I'd likely be more comfortable with learning the DLL route since I work in a C++ environment every day at work anyway
If you "work in a C++ environment", then it should be a very minor extra step. A DLL is just a block of C/C++ code meeting a very simple specification in terms of calling conventions and function exports.
And I think connecting to a MySQL server and validating a key from a DLL should be a fairly amateur/intermediate level project?
I'm not sure if you're describing the complexity of the DLL code as amateur/intermediate, or the complexity of some web server code to query a database. But the same is true of both. (It's possible that MySQL has some sort of web connector which avoids the need to write any web server code to query it. However, you'd need to be careful that you didn't expose your entire database to the world using such a thing, and you'd have trouble preventing man-in-the-middle attacks on your licensing.)
However, doing the signal validation on the server rather than in a DLL is also amateur/intermediate level. For example, let's say that you had a very basic system which trades a MACD cross, but only if the direction of the cross matches the MACD value on a higher timeframe for the same symbol. You could simply do the following:
Yea that last point you make "examines the MACD values and returns a simple yes/no response" is the part I have no idea about. Since some basic app's in college I have since had no experience with network programming. I'm a gameplay and user-interface programmer for a game development studio. I don't really work in making tools and small app's. But I do agree with you, ideally that would probably be my favorite way to do this although it may make my bandwidth provider hate me in the long term?

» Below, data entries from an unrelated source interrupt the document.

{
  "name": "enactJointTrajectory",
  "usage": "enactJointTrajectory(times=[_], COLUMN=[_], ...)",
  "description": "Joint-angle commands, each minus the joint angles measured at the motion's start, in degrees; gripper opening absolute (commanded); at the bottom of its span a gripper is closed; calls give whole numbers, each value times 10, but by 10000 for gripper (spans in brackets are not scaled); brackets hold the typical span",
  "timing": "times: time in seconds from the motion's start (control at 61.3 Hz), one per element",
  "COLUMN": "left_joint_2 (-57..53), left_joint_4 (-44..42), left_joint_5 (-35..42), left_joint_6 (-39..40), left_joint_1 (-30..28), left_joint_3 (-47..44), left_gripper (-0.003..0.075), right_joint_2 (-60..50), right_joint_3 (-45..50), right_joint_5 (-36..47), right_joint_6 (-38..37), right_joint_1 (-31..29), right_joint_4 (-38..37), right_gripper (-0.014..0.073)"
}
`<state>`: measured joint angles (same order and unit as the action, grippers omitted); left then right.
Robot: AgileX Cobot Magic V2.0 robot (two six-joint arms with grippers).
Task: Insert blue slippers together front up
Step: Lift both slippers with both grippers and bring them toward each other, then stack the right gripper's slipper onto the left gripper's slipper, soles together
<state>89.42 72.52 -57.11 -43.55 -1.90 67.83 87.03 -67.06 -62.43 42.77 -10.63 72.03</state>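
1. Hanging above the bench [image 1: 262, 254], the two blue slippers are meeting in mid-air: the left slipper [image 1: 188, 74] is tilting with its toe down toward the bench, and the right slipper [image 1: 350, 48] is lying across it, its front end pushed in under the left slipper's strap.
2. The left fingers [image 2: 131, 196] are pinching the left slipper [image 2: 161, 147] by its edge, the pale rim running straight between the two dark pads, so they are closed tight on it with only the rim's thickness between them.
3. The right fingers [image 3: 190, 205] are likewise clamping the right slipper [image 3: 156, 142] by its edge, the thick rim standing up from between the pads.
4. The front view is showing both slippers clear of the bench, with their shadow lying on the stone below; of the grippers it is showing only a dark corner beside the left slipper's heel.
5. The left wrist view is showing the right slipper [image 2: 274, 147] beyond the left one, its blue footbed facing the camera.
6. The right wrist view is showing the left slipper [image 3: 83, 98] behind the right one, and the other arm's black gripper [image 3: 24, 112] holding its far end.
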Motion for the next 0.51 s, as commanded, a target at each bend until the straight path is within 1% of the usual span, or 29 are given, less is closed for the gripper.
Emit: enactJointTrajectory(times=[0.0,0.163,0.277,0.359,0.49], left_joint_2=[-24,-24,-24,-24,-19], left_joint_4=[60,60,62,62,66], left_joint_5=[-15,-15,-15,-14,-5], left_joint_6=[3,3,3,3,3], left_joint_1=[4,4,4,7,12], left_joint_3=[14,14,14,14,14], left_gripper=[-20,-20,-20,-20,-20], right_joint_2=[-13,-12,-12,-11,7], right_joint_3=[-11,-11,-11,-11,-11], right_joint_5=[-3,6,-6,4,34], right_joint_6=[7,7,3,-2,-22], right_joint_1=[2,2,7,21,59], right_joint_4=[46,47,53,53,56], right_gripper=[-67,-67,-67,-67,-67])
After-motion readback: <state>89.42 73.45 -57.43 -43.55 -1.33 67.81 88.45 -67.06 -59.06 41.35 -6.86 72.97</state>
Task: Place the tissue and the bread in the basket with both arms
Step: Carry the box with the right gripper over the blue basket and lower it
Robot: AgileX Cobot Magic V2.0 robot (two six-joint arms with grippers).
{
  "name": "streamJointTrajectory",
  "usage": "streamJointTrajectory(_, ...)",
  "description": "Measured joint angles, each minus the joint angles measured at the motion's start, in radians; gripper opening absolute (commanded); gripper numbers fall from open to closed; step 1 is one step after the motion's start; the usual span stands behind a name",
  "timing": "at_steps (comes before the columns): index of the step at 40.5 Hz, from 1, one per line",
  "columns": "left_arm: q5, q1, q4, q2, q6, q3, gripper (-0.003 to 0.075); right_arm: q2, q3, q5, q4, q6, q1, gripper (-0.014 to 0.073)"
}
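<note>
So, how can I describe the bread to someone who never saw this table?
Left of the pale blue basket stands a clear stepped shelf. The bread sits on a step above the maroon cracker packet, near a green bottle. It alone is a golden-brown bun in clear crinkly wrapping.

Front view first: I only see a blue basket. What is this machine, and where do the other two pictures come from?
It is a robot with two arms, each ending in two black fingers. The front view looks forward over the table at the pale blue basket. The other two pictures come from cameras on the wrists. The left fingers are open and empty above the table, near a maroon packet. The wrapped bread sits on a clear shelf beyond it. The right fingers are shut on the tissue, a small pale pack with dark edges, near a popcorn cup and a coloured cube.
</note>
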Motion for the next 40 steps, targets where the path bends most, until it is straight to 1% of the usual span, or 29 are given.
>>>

Gordon: The whole point is I'm not looking to make other people money for free. If someone has a great idea or a manual system that works really well automated and can't do it themselves they can either, learn how to program it, pay someone to develop it and retain the rights to the property (if the intention is to sell it then they would want all this extra work done anyway which is another reason for me to learn), or get someone to do it for free under the guise of not re-distributing it. I don't trust people not to re-distribute my free work. What am I getting out of doing this work for free? If someone provides a great system that works well then I can trade it myself and even moreso wouldn't want it being sold all over the internet.